Grüne lehnen Neutralitäts-Moratorium ab

Wien (OTS) - "Eines zeigt sich dieser Tage deutlich: Bundeskanzler Klima ist bei der Balkankrise völlig überfordert. Nur die Neutralität hat die Bundesregierung vor einem militärischen Abenteuer am Balkan bewahrt. Klima hat diesen plan- und ziellosen Balkankrieg mit seinen unvorstellbaren politischen und humanitären Tragödien immer mit 'richtig' und 'wichtig' begrüßt", stellte der Europaparlamentarier der Grüne Johannes Voggenhuber zur heutigen Pressestunde fest. ****

"Beim gestrigen Kosovo-Hilfstag mit seinem Rekordergebnis von mehr als 100 Millionen Schilling, haben die Österreicher und Österreicherinnen die Bundesregierung beschämt. Die humanitäre Hilfe der Regierung war und ist erbärmlich. Israel, ohne Beziehungen zu dieser Region, hat noch vor Österreich die ersten Flüchtlinge ausgeflogen", so Voggenhuber, der die Aufgabe der Neutralen, anders als Klima, nicht nur in der humanitären Hilfe, sondern vor allem im politischen Dialog sieht.

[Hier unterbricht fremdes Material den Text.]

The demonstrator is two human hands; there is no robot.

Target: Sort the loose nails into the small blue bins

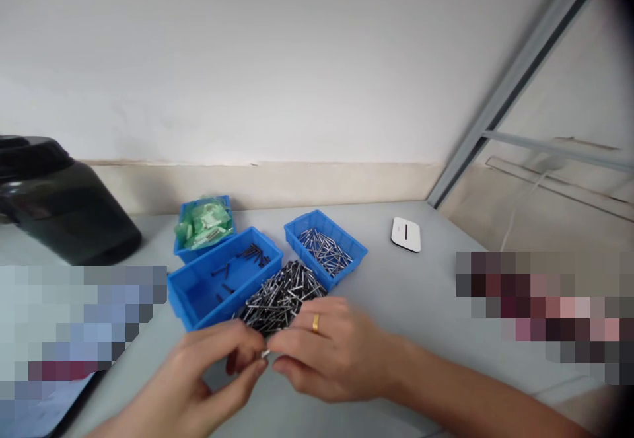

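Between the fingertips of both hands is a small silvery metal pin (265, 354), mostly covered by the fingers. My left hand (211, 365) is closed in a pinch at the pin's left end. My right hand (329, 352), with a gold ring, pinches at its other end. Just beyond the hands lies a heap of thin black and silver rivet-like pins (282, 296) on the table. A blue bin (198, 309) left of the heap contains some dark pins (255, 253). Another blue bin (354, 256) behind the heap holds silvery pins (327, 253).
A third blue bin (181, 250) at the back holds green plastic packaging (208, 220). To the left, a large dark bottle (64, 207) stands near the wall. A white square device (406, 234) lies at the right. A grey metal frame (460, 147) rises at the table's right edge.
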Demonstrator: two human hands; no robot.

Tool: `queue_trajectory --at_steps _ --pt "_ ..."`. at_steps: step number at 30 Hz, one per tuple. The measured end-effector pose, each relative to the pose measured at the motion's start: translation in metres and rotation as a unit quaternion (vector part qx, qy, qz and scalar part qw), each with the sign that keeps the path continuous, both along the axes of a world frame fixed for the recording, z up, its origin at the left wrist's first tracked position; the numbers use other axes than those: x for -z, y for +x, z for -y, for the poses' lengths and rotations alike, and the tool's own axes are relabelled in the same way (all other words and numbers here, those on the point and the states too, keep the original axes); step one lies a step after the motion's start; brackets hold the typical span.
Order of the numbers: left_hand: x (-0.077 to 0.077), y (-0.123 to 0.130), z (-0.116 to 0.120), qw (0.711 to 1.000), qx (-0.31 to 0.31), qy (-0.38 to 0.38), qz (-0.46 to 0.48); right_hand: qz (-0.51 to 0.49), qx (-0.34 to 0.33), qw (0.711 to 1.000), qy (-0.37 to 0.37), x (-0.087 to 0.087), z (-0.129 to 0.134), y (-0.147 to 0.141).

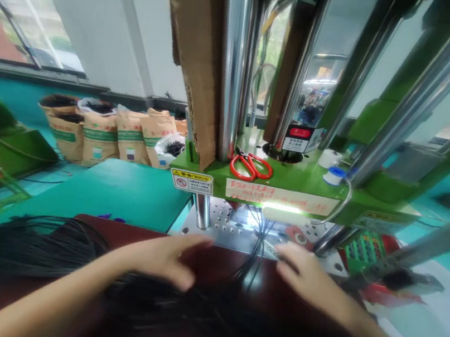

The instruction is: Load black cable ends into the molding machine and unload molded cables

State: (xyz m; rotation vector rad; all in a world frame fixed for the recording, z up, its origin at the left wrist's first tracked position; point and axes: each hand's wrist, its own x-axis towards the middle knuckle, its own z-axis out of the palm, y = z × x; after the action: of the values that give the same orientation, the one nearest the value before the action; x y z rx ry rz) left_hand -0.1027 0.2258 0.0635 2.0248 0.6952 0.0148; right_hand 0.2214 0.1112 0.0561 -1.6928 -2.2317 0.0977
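Observation:
My left hand point(169, 256) is over the dark red tabletop point(131, 231), thumb and fingers apart, with nothing between them. Right of the hanging black cables point(256, 246), my right hand point(298, 269) is near the metal plate point(223, 236) of a green press point(208, 167). A thin metallic item point(271, 248) shows by its fingertips; whether the fingers grip it is unclear. The cables run from under the press head down onto the tabletop. A large bundle of black cables point(27, 246) lies at the left, and more dark strands, blurred, spread below both hands.
Red-handled scissors point(251, 167), a white spool point(330, 159) and a blue-and-white spool point(334, 176) rest on the press ledge. Shiny vertical columns point(231, 68) rise ahead. Paper sacks point(101, 136) stand beyond a green table point(120, 189).

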Motion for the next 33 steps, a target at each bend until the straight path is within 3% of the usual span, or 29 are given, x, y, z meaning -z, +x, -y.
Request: queue_trajectory --at_steps 1,3,6,11,16,19,22,24,28,30,33 --pt "0.003 -0.035 0.007 0.995 0.029 0.066 -0.073 0.004 -0.042 0.996 -0.076 0.007 0.026 -0.004" --pt "0.018 -0.091 0.020 0.957 0.025 0.223 -0.183 0.028 -0.102 0.979 -0.176 0.022 0.071 -0.014" --pt "0.051 -0.131 0.025 0.884 -0.014 0.405 -0.231 0.065 -0.078 0.977 -0.189 0.038 0.104 -0.030" --pt "0.087 -0.132 0.012 0.841 -0.002 0.521 -0.148 0.148 -0.001 0.984 -0.100 0.042 0.097 -0.033" --pt "0.101 -0.118 0.019 0.800 0.029 0.592 -0.090 0.179 -0.011 0.982 -0.065 0.041 0.101 -0.001" --pt "0.104 -0.107 0.029 0.799 0.033 0.594 -0.087 0.172 -0.007 0.983 -0.059 0.042 0.109 0.012" --pt "0.096 -0.100 0.036 0.833 0.001 0.540 -0.120 0.142 -0.002 0.987 -0.079 0.039 0.114 0.016" --pt "0.081 -0.095 0.039 0.880 -0.014 0.455 -0.132 0.088 -0.002 0.990 -0.113 0.032 0.111 0.017" --pt "0.044 -0.053 0.037 0.986 -0.027 0.163 -0.024 -0.091 0.014 0.983 -0.156 0.014 0.076 0.016" --pt "0.032 -0.009 0.030 0.993 -0.100 0.009 0.059 -0.168 0.088 0.974 -0.120 0.009 0.040 0.011" --pt "0.028 0.078 0.014 0.940 -0.263 -0.153 0.155 -0.196 0.223 0.952 -0.077 0.013 -0.020 0.003"
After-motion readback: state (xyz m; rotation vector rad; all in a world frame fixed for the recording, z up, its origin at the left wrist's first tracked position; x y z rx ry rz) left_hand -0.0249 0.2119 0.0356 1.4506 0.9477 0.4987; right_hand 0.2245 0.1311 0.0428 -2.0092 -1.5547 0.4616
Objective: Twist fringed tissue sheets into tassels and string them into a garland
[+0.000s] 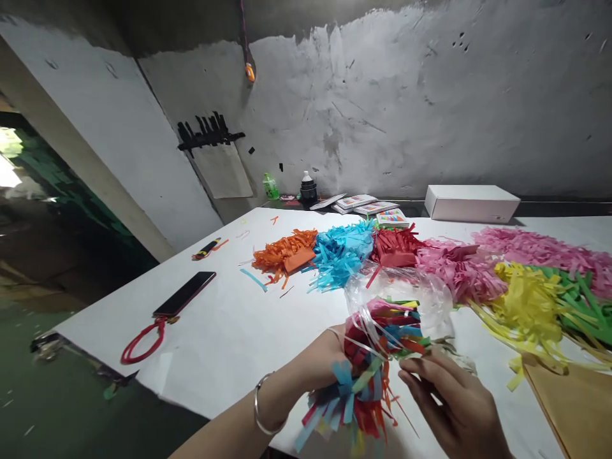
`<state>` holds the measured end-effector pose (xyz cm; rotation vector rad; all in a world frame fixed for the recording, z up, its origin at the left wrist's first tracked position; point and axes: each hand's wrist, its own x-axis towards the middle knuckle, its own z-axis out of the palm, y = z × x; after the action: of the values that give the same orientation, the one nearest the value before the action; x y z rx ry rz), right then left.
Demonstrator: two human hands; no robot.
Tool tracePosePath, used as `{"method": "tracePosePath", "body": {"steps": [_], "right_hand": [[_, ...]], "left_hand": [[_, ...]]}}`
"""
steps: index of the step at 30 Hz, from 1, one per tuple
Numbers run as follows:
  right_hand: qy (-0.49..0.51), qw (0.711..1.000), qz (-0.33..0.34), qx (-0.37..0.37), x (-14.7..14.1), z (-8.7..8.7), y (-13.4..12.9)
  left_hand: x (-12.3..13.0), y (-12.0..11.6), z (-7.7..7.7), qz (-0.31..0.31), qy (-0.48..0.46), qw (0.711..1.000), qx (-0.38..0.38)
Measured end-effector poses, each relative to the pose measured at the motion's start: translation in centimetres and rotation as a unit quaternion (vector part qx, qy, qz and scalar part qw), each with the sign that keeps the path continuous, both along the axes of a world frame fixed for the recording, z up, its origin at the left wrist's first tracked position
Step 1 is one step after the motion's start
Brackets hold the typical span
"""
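My left hand (329,360) is wrapped round a bundle of multicoloured paper tassels (354,405). Its cut strips fan out below the hand in blue, red, orange and green. White string (368,325) winds round the bundle's upper part, and a strand crosses my left hand. Close against the bundle's right side is my right hand (449,395), thumb and forefinger pinched near the string; what lies between the fingertips is too small to make out. Behind the bundle lies a crumpled transparent plastic bag (430,293).
Fringed paper piles lie across the white table (229,338): orange (282,252), blue (337,255), red (394,245), pink (459,268), yellow (528,299) and green (586,303). A phone (186,293) and cutter (208,248) rest left. A white box (471,203) stands behind; brown card (574,408) lies right.
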<state>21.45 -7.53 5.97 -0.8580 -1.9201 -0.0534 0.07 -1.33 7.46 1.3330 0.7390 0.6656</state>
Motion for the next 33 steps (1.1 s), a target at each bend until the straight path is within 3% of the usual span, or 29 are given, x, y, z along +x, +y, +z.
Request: {"method": "tracePosePath", "body": {"steps": [6,11,14,21,25,29,33], "right_hand": [[-0.054,0.988,-0.107,0.096,-3.3,-1.1,0.7],[0.075,0.995,-0.062,-0.023,-3.2,-0.8,0.8],[0.098,0.989,-0.106,-0.024,-3.1,-0.9,0.8],[-0.050,0.968,-0.231,0.079,-3.8,-2.8,1.2],[-0.084,0.970,-0.216,0.077,-3.5,-3.2,1.4],[-0.015,0.987,-0.157,0.020,-3.4,-2.4,1.4],[0.044,0.984,-0.171,-0.016,-3.6,-1.8,1.3]], "left_hand": [[2.1,-1.7,0.9,0.016,-0.056,0.996,0.062],[2.3,-2.2,-1.1,0.079,0.030,0.993,0.084],[2.2,-2.3,-1.9,0.096,0.065,0.988,0.097],[2.2,-3.1,-3.0,0.127,0.123,0.978,0.107],[2.1,-3.4,-3.6,0.138,0.136,0.977,0.091],[2.2,-3.8,-3.6,0.134,0.070,0.983,0.105],[2.2,-4.1,-3.6,0.124,0.035,0.987,0.095]]}}
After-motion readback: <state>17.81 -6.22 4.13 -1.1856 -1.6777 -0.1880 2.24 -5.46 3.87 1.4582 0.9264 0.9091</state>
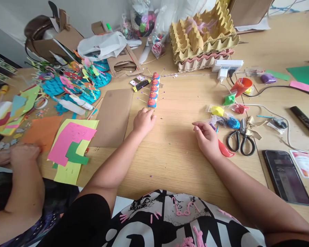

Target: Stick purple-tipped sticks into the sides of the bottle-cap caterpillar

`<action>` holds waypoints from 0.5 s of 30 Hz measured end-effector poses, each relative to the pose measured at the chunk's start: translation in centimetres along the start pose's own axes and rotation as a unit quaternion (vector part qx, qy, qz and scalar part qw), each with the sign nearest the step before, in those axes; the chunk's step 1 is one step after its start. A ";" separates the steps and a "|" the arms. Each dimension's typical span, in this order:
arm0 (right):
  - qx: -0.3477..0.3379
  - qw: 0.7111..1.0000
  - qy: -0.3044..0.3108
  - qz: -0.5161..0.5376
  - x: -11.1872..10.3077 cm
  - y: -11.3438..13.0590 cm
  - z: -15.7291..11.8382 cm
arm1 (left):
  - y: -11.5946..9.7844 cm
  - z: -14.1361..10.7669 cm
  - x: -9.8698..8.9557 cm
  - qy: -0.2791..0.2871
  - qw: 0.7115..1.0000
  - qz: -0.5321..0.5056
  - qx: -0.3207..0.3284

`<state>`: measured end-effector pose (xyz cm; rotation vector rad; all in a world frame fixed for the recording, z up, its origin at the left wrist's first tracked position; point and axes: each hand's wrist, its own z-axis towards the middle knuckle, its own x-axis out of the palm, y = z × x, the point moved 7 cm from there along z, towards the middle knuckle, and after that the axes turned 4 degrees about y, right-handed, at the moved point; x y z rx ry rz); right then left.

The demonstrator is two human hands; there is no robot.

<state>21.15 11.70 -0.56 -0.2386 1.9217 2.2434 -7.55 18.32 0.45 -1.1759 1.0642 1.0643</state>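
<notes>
A narrow strip of egg carton painted blue and red [153, 91], with purple-tipped sticks poking out on both sides, lies on the wooden table [175, 164]. Just below its near end is my left hand [144, 121], its fingers curled and pressed together; whether anything small is between them cannot be made out. My right hand [206, 137] rests on its side farther right, loosely curled, thumb and fingers apart with nothing between them. Beside it lie a red object [225, 149], black-handled scissors [239, 141] and small bags of coloured clay [217, 110].
Brown cardboard [113, 116] and coloured paper [74, 145] lie left; another person's hand [24, 152] rests beyond. Egg trays [203, 37] are stacked at the back, near a power strip [228, 64]. A phone [287, 176] lies right. Blue crafts [54, 87] stand at back left.
</notes>
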 end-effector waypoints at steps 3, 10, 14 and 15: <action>-0.001 1.000 0.004 0.003 0.1 -0.1 -0.1 | -1.4 -0.7 -0.1 -0.008 0.996 -0.045 0.077; -0.010 1.000 -0.010 0.012 0.0 -0.1 0.0 | -2.8 -2.3 0.1 0.018 0.983 -0.058 0.174; -0.022 0.999 -0.029 0.022 -0.5 0.1 0.0 | -5.4 -4.0 2.8 0.120 0.977 -0.002 0.175; -0.025 0.999 -0.034 0.025 -0.7 0.1 -0.1 | -6.7 -4.8 3.3 0.131 0.971 -0.003 0.200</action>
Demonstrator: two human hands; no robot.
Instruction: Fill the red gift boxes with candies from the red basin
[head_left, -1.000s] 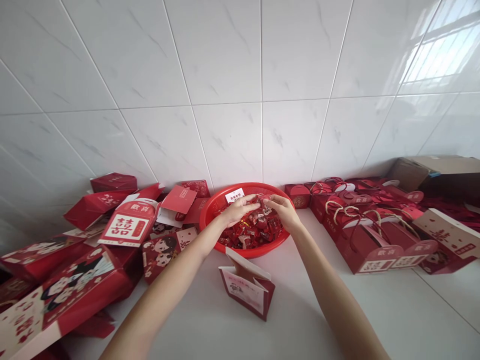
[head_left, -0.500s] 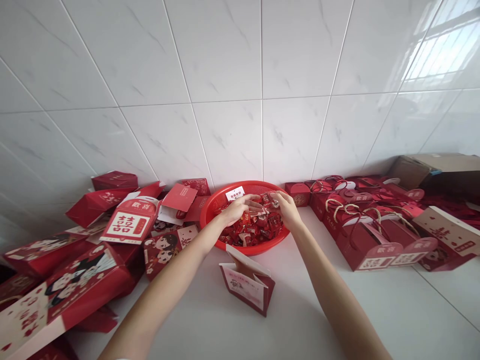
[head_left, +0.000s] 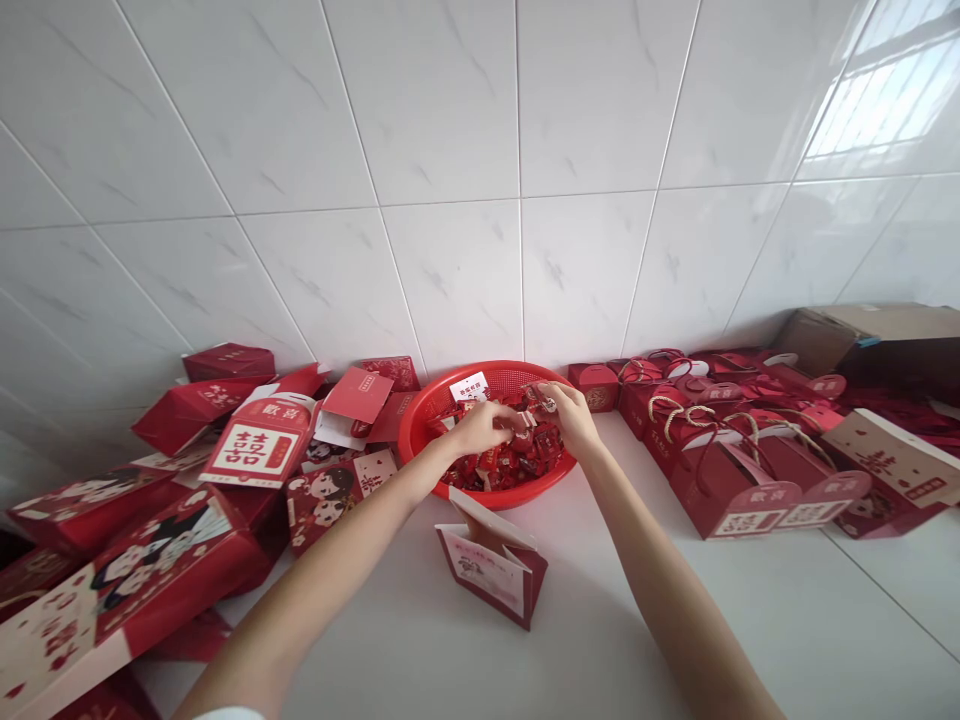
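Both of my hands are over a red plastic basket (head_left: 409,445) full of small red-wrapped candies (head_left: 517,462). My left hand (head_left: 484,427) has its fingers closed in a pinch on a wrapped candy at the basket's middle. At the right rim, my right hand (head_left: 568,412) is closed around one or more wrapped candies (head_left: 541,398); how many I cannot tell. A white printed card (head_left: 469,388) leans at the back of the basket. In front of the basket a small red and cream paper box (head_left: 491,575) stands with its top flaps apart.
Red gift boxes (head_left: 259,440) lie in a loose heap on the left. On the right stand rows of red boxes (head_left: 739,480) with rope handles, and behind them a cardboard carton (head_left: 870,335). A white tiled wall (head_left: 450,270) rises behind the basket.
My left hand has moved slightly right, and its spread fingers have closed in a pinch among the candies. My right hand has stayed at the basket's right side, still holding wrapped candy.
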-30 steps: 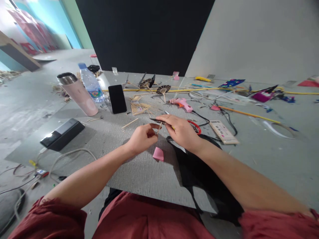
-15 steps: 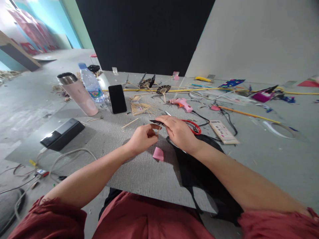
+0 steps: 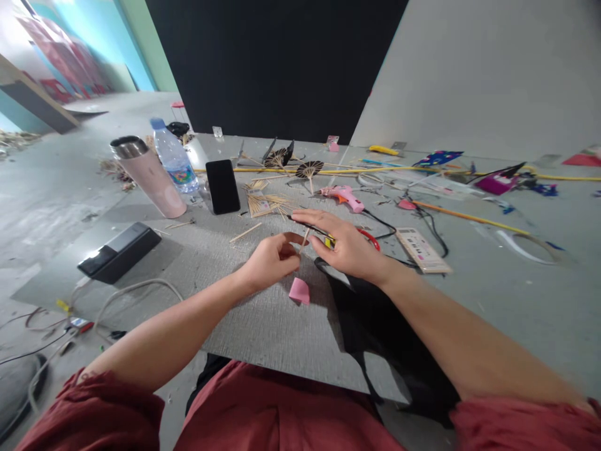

Kein Diskussionsverbot bei der Neutralität

"Mit seinem Vorschlag eines fünfjährigen Neutralitäts-Moratorium, will Klima nur der Schlingerkurs der SPÖ in Sachen Neutralität aus dem Wahlkampf raushalten. Die Grünen weisen dieses Diskussionsverbot über die künftige Sicherheitspolitik zurück. Im Wahlkampf sollen die unterschiedlichen Sicherheitskonzepte auf den Tisch. Genauso wie der Postenschacher, den Klima heute im Fernsehen zwar leugnete, der von ihm und der Bundesregierung jedoch heftig in Brüssel betrieben wird", schließt Voggenhuber.